L’anniversaire de l’euro est l’occasion d’un examen de conscience. La fin de l’euro n’est plus un tabou.

Sur le plan économique, l’euro devait être un accélérateur de croissance. Or, la performance de la zone euro est médiocre en absolue (+1,4% de croissance moyenne depuis 1999) et calamiteuse en relatif (-0,8 point par rapport aux Etats-Unis). Le pic d’activité constaté en mars 2008 n’a été retrouvé qu’en juin 2015. Le taux de chômage accuse un niveau moyen de 9,5% de la population active. Concernant la politique économique, la BCE n’a pas pu empêcher les bulles immobilières entre 2000 et 2007. La focalisation sur le 2% d’inflation a occulté l’explosion du crédit bancaire. La gestion de la crise financière n’a pas brillé.

Les déséquilibres nés de l’euro ont muté en crise bancaire, crise souveraine, crise économique et enfin crise politique et sociale. Les deux années de perdues pour mettre en place des mesures de stimulation massive et non orthodoxes en coordination avec la Fed ont eu un coût économique et social très élevé. Les politiques d’austérité budgétaire se sont généralisées en 2011. Elles ont eu un caractère pro-cyclique désastreux en amplifiant la diffusion de la crise. Le retard pris par la BCE ne sera jamais rattrapé et pourrait hypothéquer les marges de manœuvre pour contrer la prochaine crise. Dans le domaine industriel, le complet ratage de la révolution numérique est à mettre au compte des institutions européennes qui n’ont pas su créer une dynamique continentale. A contrario, l’Europe était leader en 2000 dans la révolution TMT (technologie, média, télécom).

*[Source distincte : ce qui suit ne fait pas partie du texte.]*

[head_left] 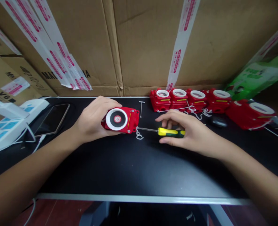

L’euro est la deuxième monnaie internationale mais loin derrière le dollar, qui demeure en réalité la seule monnaie internationale. Le poids de l’euro a eu tendance à baisser depuis la crise financière. Sa part dans les avoirs de réserves des banques centrales est de 20% (vs. 63% pour le dollar). L’euro est une monnaie d’émission obligataire de second plan et les économies émergentes continuent de privilégier le dollar. La thèse initiale d’une monnaie d’épargne forte est invalidée: l’euro en change effectif réel est aujourd’hui 5% en dessous du niveau de 1999. Les marchés actions de la zone euro sont sous-développés et en déclin: ils représentent aujourd’hui seulement 10% de la capitalisation boursière mondiale contre 18% en 2001 et en 2008. Son poids boursier est inférieur à son poids économique dans le monde. Rapporté au PIB de la zone euro, le marché actions représente 64% du PIB aujourd’hui contre 80% en 1999. Cela reflète une atrophie de l’offre (surreprésentation des secteurs régulés, peu de leaders européens à part le luxe, éviction des entreprises par les Etats surendettés), et de la demande (pas ou peu de fonds de pension). Enfin, le secteur bancaire est resté peu intégré, la logique de champions nationaux continuant à prévaloir sur une logique de consolidation pan-européenne.

La fin de l’euro n’est plus un tabou. L’Union bancaire, le budget européen et la création d’Eurobonds sont peut-être des bonnes idées mais cela implique des transferts de souveraineté. Les attaques de Donald Trump contre l’Europe sont salutaires car elles mettent les Européens à l’épreuve en révélant leurs carences, leurs divisions et l’absence de projet commun.